◆ **EXERCISE INSTRUCTIONS**
Every line of the data is to be transcribed without error.

=-=-=-=-=

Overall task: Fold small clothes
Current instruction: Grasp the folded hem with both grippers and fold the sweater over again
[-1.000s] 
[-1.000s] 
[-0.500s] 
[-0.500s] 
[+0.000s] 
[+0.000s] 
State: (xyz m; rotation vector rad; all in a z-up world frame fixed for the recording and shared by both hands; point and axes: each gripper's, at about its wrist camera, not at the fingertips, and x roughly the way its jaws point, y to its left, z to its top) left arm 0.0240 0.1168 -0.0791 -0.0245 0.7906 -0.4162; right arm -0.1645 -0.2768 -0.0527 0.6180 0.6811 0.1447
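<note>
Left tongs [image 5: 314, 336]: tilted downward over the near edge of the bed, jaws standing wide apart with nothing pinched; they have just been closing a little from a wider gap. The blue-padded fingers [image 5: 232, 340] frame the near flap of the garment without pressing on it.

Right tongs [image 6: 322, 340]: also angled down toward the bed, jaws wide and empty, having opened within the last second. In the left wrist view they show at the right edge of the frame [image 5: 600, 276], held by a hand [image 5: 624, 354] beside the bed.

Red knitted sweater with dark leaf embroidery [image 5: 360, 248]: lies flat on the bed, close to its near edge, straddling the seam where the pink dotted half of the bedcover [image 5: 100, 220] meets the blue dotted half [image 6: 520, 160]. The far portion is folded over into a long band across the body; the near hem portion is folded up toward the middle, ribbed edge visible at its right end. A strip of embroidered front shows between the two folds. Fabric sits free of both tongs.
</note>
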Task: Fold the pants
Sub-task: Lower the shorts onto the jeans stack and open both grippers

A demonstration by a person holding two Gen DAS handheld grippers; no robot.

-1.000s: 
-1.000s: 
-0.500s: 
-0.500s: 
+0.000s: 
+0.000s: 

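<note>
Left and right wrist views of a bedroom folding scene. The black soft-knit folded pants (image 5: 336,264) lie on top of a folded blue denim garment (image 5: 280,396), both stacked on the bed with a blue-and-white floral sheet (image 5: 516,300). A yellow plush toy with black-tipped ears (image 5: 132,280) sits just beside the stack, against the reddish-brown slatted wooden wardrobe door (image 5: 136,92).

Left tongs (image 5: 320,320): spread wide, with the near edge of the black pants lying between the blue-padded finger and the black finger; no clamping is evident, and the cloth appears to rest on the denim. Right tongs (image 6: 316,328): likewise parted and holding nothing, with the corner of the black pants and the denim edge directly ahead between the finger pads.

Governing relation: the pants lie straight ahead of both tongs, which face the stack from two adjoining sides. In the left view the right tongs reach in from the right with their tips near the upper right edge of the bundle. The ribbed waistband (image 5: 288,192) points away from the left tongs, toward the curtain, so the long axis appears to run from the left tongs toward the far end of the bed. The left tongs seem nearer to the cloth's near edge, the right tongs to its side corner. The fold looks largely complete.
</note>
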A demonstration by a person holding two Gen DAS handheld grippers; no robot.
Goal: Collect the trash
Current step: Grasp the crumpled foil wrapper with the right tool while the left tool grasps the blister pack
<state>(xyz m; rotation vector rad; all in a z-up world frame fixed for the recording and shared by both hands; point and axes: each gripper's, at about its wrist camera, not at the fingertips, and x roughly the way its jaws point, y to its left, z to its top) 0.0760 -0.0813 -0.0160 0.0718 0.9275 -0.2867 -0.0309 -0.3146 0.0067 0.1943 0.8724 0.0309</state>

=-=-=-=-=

◆ **OUTPUT**
Overall task: Fold small clothes
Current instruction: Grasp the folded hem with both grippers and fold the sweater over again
[-1.000s] 
[-1.000s] 
[-0.500s] 
[-0.500s] 
[+0.000s] 
[+0.000s] 
State: (xyz m; rotation vector rad; all in a z-up world frame fixed for the recording and shared by both hands; point and axes: each gripper's, at about its wrist camera, not at the fingertips, and x roughly the way its jaws point, y to its left, z to its top) left arm 0.0240 0.1168 -0.0791 -0.0245 0.7906 -0.4162; right arm -0.1645 -0.2768 -0.0527 0.6180 0.6811 0.1447
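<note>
Left tongs [image 5: 314, 336]: tilted downward over the near edge of the bed, jaws standing wide apart with nothing pinched; they have just been closing a little from a wider gap. The blue-padded fingers [image 5: 232, 340] frame the near flap of the garment without pressing on it.

Right tongs [image 6: 322, 340]: also angled down toward the bed, jaws wide and empty, having opened within the last second. In the left wrist view they show at the right edge of the frame [image 5: 600, 276], held by a hand [image 5: 624, 354] beside the bed.

Red knitted sweater with dark leaf embroidery [image 5: 360, 248]: lies flat on the bed, close to its near edge, straddling the seam where the pink dotted half of the bedcover [image 5: 100, 220] meets the blue dotted half [image 6: 520, 160]. The far portion is folded over into a long band across the body; the near hem portion is folded up toward the middle, ribbed edge visible at its right end. A strip of embroidered front shows between the two folds. Fabric sits free of both tongs.
</note>
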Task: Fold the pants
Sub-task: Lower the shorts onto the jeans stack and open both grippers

A demonstration by a person holding two Gen DAS handheld grippers; no robot.

-1.000s: 
-1.000s: 
-0.500s: 
-0.500s: 
+0.000s: 
+0.000s: 

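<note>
Left and right wrist views of a bedroom folding scene. The black soft-knit folded pants (image 5: 336,264) lie on top of a folded blue denim garment (image 5: 280,396), both stacked on the bed with a blue-and-white floral sheet (image 5: 516,300). A yellow plush toy with black-tipped ears (image 5: 132,280) sits just beside the stack, against the reddish-brown slatted wooden wardrobe door (image 5: 136,92).

Left tongs (image 5: 320,320): spread wide, with the near edge of the black pants lying between the blue-padded finger and the black finger; no clamping is evident, and the cloth appears to rest on the denim. Right tongs (image 6: 316,328): likewise parted and holding nothing, with the corner of the black pants and the denim edge directly ahead between the finger pads.

Governing relation: the pants lie straight ahead of both tongs, which face the stack from two adjoining sides. In the left view the right tongs reach in from the right with their tips near the upper right edge of the bundle. The ribbed waistband (image 5: 288,192) points away from the left tongs, toward the curtain, so the long axis appears to run from the left tongs toward the far end of the bed. The left tongs seem nearer to the cloth's near edge, the right tongs to its side corner. The fold looks largely complete.
</note>
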A demonstration by a person holding two Gen DAS handheld grippers; no robot.
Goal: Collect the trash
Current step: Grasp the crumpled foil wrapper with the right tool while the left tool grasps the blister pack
<state>(xyz m; rotation vector rad; all in a z-up world frame fixed for the recording and shared by both hands; point and axes: each gripper's, at about its wrist camera, not at the fingertips, and x roughly the way its jaws point, y to its left, z to its top) 0.0760 -0.0813 -0.0160 0.0718 0.9275 -0.2867 -0.0309 -0.3146 0.0067 0.1943 0.8724 0.0309</state>

The work on this exercise is complete.